▶ **Record excerpts**

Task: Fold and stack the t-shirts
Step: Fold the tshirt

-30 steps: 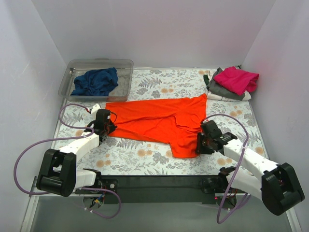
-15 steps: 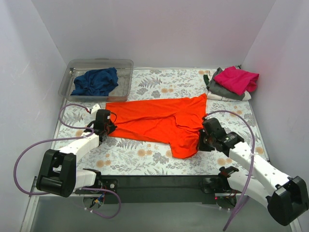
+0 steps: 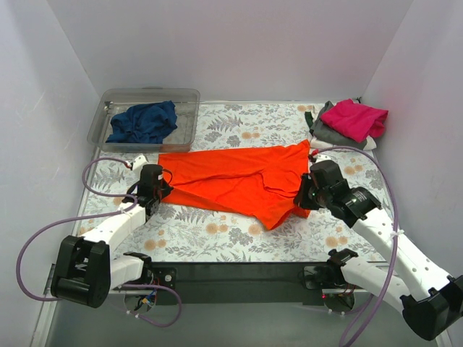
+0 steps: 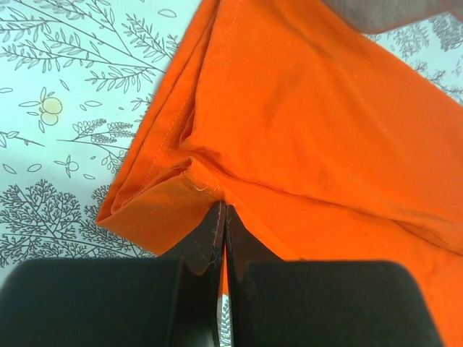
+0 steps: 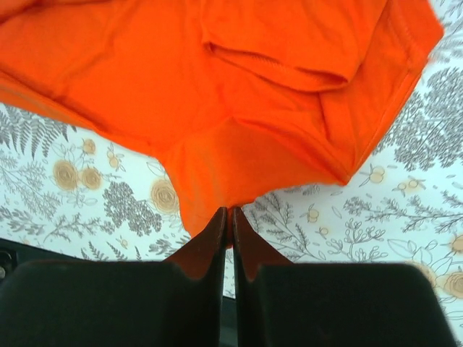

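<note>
Overhead, item one: orange t-shirt point(image 3: 239, 181), spread flat across the middle of the flowered table point(image 3: 239, 126), long axis running 9 to 3 o'clock. Item two: navy t-shirt point(image 3: 143, 121), bunched inside the clear tub point(image 3: 184, 97) at 10 o'clock. Item three: pink t-shirt point(image 3: 354, 118), folded on top of the grey t-shirt point(image 3: 333, 135) at 2 o'clock. I see the left gripper point(image 3: 160, 189) at the orange shirt's 9 o'clock edge and the right gripper point(image 3: 302, 199) at its 4 o'clock corner.

Left wrist: fingers point(image 4: 206, 242) pressed together, a sliver of orange hem pinched between them; folded cloth fills 12 to 3 o'clock.

Right wrist: fingers point(image 5: 210, 242) closed on the orange shirt's lower point at 6 o'clock, which hangs slightly raised; a sleeve fold lies at 1 o'clock.
</note>
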Motion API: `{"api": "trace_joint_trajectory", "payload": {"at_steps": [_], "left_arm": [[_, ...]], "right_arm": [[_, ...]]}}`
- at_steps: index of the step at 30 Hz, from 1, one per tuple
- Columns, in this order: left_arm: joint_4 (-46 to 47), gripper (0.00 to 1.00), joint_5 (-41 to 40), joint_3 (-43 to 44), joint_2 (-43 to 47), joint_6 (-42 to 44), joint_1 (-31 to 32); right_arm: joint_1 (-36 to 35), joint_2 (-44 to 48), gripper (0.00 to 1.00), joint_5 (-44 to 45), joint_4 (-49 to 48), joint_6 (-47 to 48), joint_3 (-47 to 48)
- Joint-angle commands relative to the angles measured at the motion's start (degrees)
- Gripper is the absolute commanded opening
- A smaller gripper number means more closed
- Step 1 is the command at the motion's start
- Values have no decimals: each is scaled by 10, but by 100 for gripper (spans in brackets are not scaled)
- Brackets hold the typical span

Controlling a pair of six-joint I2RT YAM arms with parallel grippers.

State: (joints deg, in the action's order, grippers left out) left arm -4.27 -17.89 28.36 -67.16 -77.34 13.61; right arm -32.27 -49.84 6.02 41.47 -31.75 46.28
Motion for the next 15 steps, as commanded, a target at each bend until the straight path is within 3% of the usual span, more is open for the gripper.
{"api": "trace_joint_trajectory", "payload": {"at_steps": [1,15], "left_arm": [[8,0,-29,-4,27,2,-2],[12,0,-55,34,-1,-2,-7]], "right_arm": [[-2,-20,1,49,-13,27,50],[16,-168,1,101,-113,102,125]]}}
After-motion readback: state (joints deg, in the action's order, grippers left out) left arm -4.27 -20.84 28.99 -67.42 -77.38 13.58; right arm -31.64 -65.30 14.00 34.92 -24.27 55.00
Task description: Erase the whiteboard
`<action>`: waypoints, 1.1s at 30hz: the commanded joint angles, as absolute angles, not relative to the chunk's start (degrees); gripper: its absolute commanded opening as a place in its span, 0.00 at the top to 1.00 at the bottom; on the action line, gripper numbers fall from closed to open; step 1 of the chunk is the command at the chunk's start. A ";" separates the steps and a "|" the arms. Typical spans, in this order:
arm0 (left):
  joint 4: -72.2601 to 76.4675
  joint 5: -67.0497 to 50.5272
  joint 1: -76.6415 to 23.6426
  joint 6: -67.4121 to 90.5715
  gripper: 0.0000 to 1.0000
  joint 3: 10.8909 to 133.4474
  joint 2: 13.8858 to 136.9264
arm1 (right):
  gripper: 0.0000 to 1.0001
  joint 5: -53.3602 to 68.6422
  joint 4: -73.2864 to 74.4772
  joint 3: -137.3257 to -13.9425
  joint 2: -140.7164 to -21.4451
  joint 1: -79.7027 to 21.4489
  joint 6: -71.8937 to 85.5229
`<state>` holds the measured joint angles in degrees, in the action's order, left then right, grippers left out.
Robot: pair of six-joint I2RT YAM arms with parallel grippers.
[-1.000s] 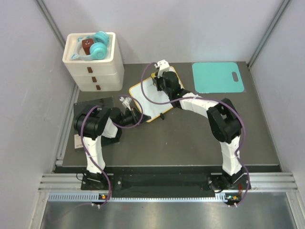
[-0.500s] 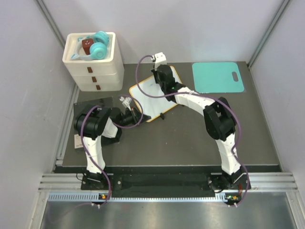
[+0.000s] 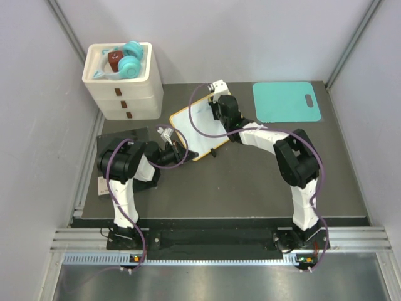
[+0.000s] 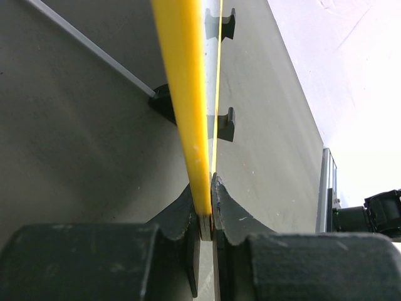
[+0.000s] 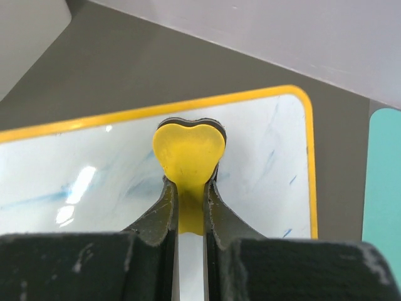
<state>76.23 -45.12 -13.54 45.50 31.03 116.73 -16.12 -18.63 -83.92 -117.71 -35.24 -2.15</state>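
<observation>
Overhead view. The whiteboard (image 3: 191, 125), white with an orange-yellow frame, lies skewed on the dark table (image 3: 250, 182). The left gripper (image 3: 180, 148) meets the whiteboard's near left edge, and its arm reaches in over a black square pad (image 3: 119, 137) lying left of the whiteboard. The right gripper (image 3: 219, 108) is over the whiteboard's far right corner, its arm bending in from the whiteboard's right. How either gripper's jaws stand cannot be told from here. To the far left of the whiteboard stands a white drawer unit (image 3: 125, 94) with teal items (image 3: 130, 63) on top. To the whiteboard's right, apart from it, lies a teal mat (image 3: 282, 103) with a handle hole
</observation>
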 commanded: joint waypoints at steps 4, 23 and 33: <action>80.77 -45.88 -13.97 41.92 1.00 30.76 115.75 | 1.00 -12.39 -14.24 -79.88 -116.54 -38.58 -0.62; 80.60 -45.97 -13.97 41.75 1.00 30.85 115.75 | 1.00 -13.71 -10.27 -95.73 -123.41 -37.09 -2.11; 80.68 -46.05 -14.06 41.84 1.00 30.94 115.84 | 1.00 -12.92 -14.23 -77.88 -115.84 -38.41 -0.44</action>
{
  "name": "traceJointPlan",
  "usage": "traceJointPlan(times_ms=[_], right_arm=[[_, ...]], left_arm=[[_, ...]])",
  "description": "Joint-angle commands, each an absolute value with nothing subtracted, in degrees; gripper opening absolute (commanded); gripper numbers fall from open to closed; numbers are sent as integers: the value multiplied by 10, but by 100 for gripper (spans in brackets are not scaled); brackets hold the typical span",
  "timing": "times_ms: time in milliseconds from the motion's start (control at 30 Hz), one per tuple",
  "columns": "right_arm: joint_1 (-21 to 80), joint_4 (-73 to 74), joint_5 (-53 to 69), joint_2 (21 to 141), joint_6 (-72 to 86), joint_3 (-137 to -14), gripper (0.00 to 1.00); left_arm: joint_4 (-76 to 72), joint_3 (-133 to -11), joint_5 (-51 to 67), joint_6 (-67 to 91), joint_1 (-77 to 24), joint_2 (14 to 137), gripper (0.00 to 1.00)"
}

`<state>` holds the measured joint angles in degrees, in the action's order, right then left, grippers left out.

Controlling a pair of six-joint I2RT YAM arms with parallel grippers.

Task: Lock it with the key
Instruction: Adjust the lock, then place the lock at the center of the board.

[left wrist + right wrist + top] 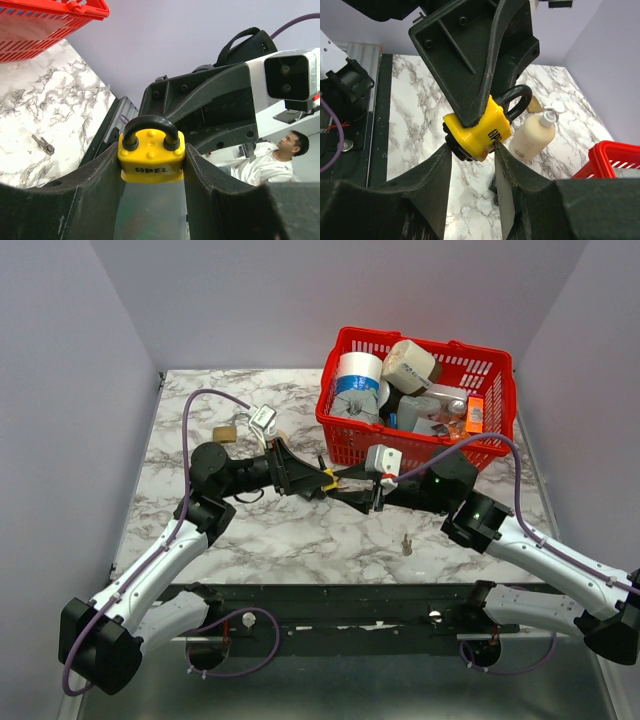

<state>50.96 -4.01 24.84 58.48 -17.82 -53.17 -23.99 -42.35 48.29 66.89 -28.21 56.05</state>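
While the left gripper [151,150] clenches a yellow padlock [151,159] by its two flat sides, the lock is held in the air just in front of the red plastic basket [345,430], above the marble bench [260,530]. Both legs of its black shackle [150,125] enter the body, and black lettering runs along the body's edge.

The right gripper [472,150] faces it from the opposite side, also just in front of the basket. Its two fingers [437,180] flank the bottom end of the lock. Its jaws stand partly apart, and it cannot be told whether they press on the lock or only sit beside it.

A small metal key [406,543] lies flat on the bench, farther in front of the basket, towards the arm bases, and touches neither gripper.

Left of the basket sit a cream pump bottle [535,137] and a small brass-coloured item [224,433]. Inside the basket, a white-and-blue roll of tape [357,375] rests among other items.
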Motion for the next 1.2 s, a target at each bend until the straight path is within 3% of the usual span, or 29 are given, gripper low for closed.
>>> traceJointPlan(times_ms=[0,167,300,500,700,933,1167], right_arm=[[513,-112,225,578,-172,-531,53],[512,-40,251,546,-175,-521,76],[513,-2,245,502,-183,-498,85],[513,59,176,418,-173,-473,92],[503,93,34,379,-148,-487,97],[444,92,-28,393,-93,-507,99],[381,140,-43,385,-42,-549,99]], left_arm=[[-240,-416,519,669,-308,551,0],[-207,-436,507,632,-305,548,0],[-201,-436,499,626,-304,547,0],[-93,-450,451,557,-317,542,0],[56,-450,266,489,-411,557,0],[169,-514,24,490,-542,686,0],[214,-621,11,540,-576,861,0]])
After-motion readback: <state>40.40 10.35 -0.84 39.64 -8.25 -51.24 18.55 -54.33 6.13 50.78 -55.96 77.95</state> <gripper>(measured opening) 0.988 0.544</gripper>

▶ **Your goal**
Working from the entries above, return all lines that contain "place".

▶ **Reply**
`<action>`: waypoints, 1.1s at 30hz: the commanded joint angles, as absolute angles, not relative to the chunk's start (degrees); gripper: its absolute commanded opening as a place in its span, 0.00 at the top to 1.00 at the bottom; on the action line, gripper numbers fall from closed to open; step 1 of the chunk is the command at the chunk's start. A ";" separates the steps and a "|" the arms. Typical spans, in this order:
Instruction: Adjust the lock, then place the lock at the center of the board.

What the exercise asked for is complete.